# EXERCISE:
Produce word for word the lines of the data below running from the one that has "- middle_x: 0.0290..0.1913" to the one that has "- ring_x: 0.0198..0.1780", inclusive, and no others.

[DATA SECTION]

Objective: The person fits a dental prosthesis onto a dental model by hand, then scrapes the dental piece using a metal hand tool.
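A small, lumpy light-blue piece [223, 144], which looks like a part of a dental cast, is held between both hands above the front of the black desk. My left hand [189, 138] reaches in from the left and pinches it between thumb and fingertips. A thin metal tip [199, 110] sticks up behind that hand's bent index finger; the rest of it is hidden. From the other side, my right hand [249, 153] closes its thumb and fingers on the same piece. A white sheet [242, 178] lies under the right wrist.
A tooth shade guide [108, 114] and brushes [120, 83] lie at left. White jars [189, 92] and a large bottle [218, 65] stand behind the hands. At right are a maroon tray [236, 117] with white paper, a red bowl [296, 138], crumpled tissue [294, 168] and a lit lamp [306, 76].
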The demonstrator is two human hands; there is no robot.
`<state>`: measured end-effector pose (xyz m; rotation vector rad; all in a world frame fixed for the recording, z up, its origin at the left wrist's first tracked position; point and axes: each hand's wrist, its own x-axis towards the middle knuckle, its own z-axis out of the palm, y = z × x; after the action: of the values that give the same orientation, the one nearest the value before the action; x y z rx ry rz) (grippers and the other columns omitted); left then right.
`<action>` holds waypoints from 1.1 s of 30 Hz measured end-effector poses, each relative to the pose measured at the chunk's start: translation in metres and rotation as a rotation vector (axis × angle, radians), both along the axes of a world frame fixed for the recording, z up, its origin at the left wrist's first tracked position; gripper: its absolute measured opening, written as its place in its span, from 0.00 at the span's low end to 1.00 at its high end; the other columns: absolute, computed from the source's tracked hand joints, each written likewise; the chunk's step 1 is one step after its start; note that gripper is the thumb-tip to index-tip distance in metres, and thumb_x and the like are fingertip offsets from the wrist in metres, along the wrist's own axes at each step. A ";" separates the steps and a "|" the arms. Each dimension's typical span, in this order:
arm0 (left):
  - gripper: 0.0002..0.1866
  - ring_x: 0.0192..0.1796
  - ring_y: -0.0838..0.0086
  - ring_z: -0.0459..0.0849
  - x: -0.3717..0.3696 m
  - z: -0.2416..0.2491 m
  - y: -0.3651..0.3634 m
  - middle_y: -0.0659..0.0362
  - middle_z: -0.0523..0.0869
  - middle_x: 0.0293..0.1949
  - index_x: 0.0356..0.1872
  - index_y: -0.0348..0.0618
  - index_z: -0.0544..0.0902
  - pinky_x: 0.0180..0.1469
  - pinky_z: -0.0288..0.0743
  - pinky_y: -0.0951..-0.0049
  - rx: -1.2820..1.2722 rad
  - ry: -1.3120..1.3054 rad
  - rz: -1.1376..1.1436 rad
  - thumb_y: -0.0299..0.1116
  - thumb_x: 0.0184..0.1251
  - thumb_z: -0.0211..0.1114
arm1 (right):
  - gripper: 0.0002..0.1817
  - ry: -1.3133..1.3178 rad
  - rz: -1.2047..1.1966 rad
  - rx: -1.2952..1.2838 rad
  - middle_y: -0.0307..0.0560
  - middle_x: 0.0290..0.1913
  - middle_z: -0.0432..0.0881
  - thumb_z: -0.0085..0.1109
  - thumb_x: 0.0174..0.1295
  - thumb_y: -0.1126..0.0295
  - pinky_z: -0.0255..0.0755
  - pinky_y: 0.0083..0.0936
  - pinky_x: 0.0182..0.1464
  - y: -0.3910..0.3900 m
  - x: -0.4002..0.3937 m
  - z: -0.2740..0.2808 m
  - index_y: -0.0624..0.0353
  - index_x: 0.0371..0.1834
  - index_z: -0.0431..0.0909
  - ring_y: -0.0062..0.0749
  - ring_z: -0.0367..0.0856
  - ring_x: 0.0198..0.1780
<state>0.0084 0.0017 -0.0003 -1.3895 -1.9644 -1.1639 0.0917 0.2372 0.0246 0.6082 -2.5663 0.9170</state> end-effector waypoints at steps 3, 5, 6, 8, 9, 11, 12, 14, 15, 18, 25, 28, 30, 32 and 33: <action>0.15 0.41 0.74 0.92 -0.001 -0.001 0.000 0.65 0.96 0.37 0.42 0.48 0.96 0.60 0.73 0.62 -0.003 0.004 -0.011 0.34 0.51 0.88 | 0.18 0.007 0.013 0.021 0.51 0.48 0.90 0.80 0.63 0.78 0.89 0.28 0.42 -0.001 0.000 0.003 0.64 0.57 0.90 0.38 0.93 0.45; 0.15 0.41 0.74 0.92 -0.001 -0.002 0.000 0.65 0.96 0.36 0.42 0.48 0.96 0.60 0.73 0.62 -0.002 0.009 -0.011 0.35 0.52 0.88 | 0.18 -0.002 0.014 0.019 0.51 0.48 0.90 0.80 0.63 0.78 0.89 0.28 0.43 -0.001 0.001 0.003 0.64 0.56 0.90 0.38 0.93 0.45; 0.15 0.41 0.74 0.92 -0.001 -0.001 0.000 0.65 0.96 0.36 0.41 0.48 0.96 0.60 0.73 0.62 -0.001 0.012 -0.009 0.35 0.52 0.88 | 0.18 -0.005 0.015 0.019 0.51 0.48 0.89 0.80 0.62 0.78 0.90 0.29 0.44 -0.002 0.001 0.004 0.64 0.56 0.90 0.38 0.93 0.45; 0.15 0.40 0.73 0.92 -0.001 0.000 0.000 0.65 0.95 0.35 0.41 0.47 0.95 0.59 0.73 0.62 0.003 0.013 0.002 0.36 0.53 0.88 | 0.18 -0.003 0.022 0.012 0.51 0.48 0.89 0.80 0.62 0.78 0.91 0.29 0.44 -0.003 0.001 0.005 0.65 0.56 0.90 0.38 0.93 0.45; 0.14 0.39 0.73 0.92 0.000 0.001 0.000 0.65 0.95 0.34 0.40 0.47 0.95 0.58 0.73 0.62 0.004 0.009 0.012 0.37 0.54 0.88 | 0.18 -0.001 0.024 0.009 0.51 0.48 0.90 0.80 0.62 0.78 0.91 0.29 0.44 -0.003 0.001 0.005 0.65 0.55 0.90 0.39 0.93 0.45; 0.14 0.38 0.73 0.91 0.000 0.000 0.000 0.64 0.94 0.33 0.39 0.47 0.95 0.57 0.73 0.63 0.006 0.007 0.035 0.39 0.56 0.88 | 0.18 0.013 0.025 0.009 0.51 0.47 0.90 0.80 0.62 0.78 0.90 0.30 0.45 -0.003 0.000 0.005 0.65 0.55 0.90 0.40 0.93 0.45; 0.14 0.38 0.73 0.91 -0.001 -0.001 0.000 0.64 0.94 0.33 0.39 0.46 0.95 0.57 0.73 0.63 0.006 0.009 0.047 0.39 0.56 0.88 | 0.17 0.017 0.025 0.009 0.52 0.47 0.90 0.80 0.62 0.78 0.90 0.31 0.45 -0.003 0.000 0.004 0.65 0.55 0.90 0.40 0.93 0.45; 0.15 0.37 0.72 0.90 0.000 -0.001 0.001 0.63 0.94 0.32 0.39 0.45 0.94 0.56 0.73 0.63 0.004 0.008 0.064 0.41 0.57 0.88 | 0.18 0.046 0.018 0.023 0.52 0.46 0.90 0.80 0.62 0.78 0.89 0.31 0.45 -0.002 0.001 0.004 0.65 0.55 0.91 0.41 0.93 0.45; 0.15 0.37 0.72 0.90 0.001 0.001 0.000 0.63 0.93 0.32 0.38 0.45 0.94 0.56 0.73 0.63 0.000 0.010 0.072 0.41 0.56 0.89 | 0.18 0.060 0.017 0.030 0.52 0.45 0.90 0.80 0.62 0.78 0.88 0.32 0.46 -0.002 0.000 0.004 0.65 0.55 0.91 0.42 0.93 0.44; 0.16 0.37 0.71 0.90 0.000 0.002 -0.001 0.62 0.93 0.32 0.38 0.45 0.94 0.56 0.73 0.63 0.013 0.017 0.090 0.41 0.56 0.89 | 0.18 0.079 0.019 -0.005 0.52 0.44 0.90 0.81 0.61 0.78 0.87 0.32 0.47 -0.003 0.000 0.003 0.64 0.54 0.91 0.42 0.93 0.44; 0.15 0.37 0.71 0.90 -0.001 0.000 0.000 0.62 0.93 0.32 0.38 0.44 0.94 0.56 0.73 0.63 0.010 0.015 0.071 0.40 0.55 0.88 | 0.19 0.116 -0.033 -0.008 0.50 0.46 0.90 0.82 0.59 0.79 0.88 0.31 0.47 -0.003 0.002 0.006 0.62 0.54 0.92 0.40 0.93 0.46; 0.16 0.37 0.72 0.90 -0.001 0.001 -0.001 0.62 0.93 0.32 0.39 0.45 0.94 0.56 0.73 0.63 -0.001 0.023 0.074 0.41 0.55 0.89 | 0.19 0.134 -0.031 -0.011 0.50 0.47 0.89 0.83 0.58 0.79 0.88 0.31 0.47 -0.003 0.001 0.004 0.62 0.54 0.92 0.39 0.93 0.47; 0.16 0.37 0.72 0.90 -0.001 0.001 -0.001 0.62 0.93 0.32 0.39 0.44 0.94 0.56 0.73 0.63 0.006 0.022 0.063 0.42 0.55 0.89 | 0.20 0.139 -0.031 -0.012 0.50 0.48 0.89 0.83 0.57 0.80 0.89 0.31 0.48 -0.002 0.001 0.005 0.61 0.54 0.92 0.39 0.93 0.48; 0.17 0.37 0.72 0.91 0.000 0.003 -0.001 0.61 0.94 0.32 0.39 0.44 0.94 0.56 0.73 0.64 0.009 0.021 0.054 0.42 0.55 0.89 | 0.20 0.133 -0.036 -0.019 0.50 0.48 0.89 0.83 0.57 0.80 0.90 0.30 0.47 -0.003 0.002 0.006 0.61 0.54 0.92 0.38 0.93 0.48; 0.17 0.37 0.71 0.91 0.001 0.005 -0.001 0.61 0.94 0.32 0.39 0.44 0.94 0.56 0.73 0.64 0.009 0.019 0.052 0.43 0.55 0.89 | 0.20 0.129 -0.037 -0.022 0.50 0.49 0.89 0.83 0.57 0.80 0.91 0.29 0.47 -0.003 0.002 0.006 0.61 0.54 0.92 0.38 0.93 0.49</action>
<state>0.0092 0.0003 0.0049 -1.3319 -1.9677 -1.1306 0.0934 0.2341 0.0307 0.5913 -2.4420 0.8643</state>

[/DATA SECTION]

# RESPONSE:
  - middle_x: 0.0290..0.1913
  - middle_z: -0.0432..0.0881
  - thumb_z: -0.0085..0.1109
  - thumb_x: 0.0174..0.1295
  - thumb_y: -0.1126..0.0295
  - pinky_z: -0.0255..0.0755
  - pinky_y: 0.0083..0.0936
  - pinky_x: 0.0182..0.1464
  - y: -0.3910..0.3900 m
  - x: -0.4002..0.3937 m
  - z: -0.2740..0.2808 m
  - index_y: -0.0624..0.0353
  - index_x: 0.0371..0.1834
  - index_z: -0.0431..0.0909
  - ring_y: -0.0062..0.0749
  - ring_z: -0.0367..0.0856
  - ring_x: 0.0198..0.1780

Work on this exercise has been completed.